Dan's is clearly the most qualified person to summarize what is known about these mics, but until he has time to do it better, I will sketch-out a few things including some questions we are still puzzling-over.
According to the manufacturer, the model WL183 is one of three "lavalier electret condenser microphones designed for use with a wireless body-pack transmitter." As such, they are designed to operate on the low voltage power supplied by the wireless transmitters--typically 1.5 to 10 VDC. The WL184 and WL185 heads are super-cardioid and cardioid respectively. All heads are interchangeable on the C122 cable which includes the FET amp.

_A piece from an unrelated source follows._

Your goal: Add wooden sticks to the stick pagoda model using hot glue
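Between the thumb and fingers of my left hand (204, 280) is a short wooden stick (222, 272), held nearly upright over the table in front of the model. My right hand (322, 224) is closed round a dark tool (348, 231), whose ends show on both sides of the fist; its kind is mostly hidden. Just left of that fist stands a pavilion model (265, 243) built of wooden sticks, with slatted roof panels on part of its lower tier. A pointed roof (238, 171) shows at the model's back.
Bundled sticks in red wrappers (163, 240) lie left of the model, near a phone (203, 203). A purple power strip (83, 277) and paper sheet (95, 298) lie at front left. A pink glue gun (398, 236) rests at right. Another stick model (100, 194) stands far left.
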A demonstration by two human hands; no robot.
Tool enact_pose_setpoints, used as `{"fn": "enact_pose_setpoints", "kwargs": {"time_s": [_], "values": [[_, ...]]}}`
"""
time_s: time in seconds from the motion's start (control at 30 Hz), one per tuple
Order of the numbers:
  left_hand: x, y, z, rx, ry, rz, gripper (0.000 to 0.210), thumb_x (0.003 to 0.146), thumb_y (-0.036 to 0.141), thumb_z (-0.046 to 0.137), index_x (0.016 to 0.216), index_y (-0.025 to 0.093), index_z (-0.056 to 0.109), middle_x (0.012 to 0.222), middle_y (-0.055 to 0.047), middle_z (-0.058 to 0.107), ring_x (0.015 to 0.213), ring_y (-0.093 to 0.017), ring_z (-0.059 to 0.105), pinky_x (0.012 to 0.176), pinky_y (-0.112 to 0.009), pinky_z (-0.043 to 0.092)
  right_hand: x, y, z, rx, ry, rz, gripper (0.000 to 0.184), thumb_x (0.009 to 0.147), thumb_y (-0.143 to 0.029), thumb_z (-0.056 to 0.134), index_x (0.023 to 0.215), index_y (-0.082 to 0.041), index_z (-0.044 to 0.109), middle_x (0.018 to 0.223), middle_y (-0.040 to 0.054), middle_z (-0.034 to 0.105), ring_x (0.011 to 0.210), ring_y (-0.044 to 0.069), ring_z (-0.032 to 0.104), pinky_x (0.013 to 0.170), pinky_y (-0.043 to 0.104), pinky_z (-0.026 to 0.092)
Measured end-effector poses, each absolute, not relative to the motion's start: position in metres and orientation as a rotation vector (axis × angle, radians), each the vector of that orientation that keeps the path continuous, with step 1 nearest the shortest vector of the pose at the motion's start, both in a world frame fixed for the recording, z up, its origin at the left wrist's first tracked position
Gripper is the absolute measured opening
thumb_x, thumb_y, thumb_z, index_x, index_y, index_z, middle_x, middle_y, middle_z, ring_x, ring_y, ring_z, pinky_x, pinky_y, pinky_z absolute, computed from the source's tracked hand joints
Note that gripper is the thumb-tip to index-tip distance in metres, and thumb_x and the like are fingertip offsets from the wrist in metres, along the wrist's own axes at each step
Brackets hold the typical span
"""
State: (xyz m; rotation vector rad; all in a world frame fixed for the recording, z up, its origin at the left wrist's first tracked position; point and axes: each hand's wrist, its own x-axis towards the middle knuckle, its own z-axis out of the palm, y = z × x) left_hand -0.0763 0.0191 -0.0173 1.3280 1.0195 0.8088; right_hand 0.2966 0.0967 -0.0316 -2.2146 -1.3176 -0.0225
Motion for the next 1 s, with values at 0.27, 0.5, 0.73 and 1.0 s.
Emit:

Dan reported about his 183s, "I bought them from Sound Professionals wired...to a mini-stereo plug. They (SP) have discontinued the item, inexplicably, IMHO it was one of the best products ever for field recording. My first pair was mismatched in gains, I sent them back and got a well-matched pair."
With Shure's spec sheet and Dan's units to examine, a straight-forward wiring diagram for operation on Minidisk (MD), DAT Walkman and Hi-MD other "Power In Plug" (PIP) recorders could be drawn-up. Its also possible to wire them to preserve the TA4F connectors that come with the WL183's on the ends of the C122 cables.
Within weeks, a number of recordists were trying WL183's in the field and the list of impressed users began growing steadilty. See right sidebar links to sound file examples.
How does this mic compare?
Very favorably to all of the elecret mics I have ever used over the last 25 years. Its self noise of 23dB(A) matches that of the highly-respected DPA 4060 . The 183s high output of 29mV/Pa can produce recordings with less noise when used with noisier mic preamps. Although 23dB(A) self-noise is less than ideal for recording ambience in quiet settings, it is a step above other mics in its class. Nature recordists describe the contour of the low-end as "smooth" and "well-suited for natural settings."
Mounting & Application Flexibility
Field recordists are always on the look-out for small, omni-directional mic s becasue they are so easy to mount and versatile in application. The "omni" polar patterrn is more evenly sensitive to high frequencies from all directions than cardioid and super-cardioid mics. As a result the 183s are very popular for binaural mounting on headphones and with head-like barriers. The spatial imaging is powerfully accurate when monitored on headphones. Their small size makes them easier to mount and wear without "handling-noise." See right sidebar for links to some of mounting designs recordists have developed for the WL183's.
The "Botttoming-Out" Problem
The WL183 can be prone to distort when exposed to loud, low frequency sounds such as busses, trucks, thunder, and loud effects with certain recorders. The problem does not present itself in most recording situations and some recordists with Sharp MD recorders do not experience the problem at all. Jeremiah Moore found the distortion to be much less evident with the Sharp IM-DR580/DR80 (2003) recorder than with his Sony MZ-R37. Curt Olson and Richard M found some evidence that the mic preamp in Sony Hi-MD could be a contributing factor and Klas Stranberg has suggested that the mere .42 volts supplied by HiMD PIP circuits might be another factor.
Secrets for Shure
In summer 2005, by chance, a Shure salesperson noticed me recording with a compact WL183->HiMD rig at an amusment park near Chicago. When I told him the mics were Shure183's he replied, "Our techncians have been wiring-up 183's for their own portable recorders too! They call it the best secret mic in the industry."
A couple of people have asked Sound Professionals if they would consider selling 183's again but ,so far, have not expressed an interest. I have noticed that the number of dealers showing WL-183's in their product lists has increased. Until Eric Benjamin's discovery of the value in the omni-directional AT-3032 mics, the 183's may have been the best omni mics under $350/pair available of any size/type. Witht their small profile, PIP operability and binaurally friendly omni patterns, more recordists are choosing 183"s for their first pair of mics when portability is a hgh priority. May 2006.